TASK DESCRIPTION
The required output is the lines below from the line containing "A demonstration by" to the line containing "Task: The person", inclusive, retyped exactly. No other lines belong in it.

INFORMATION SHOWN
BEGIN
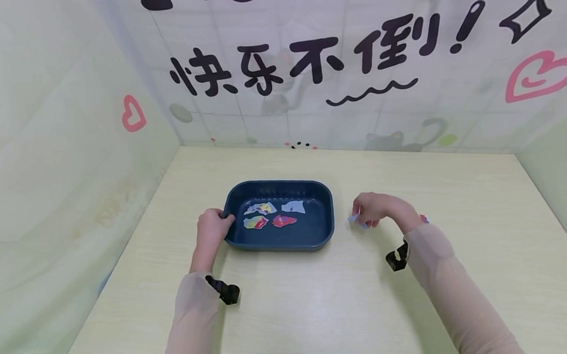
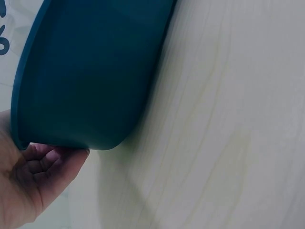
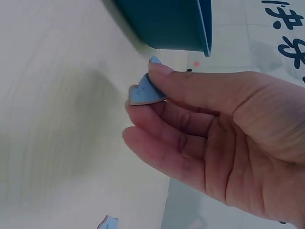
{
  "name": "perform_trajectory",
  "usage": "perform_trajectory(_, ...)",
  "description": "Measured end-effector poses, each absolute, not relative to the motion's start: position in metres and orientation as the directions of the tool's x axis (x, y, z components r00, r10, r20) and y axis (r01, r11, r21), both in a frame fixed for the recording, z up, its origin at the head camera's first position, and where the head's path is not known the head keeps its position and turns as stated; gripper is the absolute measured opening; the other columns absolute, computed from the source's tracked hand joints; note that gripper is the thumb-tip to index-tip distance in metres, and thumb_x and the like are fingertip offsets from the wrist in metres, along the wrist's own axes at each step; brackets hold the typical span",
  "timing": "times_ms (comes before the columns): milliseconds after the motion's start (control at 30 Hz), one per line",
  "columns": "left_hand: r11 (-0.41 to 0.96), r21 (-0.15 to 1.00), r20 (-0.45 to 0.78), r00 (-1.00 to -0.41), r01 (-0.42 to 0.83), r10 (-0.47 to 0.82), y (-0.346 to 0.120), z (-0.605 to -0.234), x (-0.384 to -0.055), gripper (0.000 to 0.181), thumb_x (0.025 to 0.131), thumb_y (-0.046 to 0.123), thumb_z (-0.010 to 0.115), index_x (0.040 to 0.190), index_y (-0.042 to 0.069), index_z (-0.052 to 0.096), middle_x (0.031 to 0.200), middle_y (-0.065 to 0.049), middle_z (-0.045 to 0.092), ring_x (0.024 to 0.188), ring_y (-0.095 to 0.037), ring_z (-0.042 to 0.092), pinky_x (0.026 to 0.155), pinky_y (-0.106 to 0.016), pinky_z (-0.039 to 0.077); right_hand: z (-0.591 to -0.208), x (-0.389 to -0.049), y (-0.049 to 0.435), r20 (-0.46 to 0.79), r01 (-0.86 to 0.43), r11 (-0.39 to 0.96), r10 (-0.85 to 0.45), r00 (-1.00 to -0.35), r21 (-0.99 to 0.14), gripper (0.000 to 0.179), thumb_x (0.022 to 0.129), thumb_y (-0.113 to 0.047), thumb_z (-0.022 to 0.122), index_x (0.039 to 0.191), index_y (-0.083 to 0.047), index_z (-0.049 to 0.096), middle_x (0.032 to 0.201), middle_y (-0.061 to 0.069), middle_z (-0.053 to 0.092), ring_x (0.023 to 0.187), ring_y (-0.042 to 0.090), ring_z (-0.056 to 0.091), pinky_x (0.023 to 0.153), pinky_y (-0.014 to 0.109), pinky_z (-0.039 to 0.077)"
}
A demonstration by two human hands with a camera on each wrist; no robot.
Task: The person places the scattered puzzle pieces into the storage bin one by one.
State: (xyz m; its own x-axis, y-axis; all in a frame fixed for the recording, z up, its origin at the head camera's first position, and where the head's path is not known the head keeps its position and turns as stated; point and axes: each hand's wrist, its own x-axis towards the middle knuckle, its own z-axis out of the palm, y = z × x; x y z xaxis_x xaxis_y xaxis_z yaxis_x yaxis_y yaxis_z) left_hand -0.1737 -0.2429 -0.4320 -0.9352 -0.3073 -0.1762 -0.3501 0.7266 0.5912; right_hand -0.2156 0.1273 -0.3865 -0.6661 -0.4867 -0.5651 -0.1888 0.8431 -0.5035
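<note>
A dark blue rectangular tray [image 1: 279, 246] stands on the table. Its left rim is gripped by my left hand [image 1: 211, 230], thumb over the edge; the left wrist view shows that hand's fingers under the rim [image 2: 52, 181]. Several flat, irregular pieces like jigsaw or torn card lie inside, among them a pale blue one [image 1: 293, 207] and a red one [image 1: 284, 221]. Right of the tray, my right hand [image 1: 376, 207] pinches a light blue piece [image 3: 145, 94] between thumb and fingers, just above the table. Part of that piece is hidden by the thumb.
Another small piece [image 1: 424, 219] lies on the table beyond my right wrist, partly hidden by the arm; a blue bit [image 3: 109, 223] shows low in the right wrist view. Printed cloth [image 1: 304, 117] hangs behind the pale table [image 1: 291, 315] and along its sides.
</note>
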Motion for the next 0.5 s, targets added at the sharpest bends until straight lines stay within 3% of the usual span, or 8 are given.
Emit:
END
ANSWER TO THE EXERCISE
A demonstration by two human hands with a camera on each wrist; no robot.
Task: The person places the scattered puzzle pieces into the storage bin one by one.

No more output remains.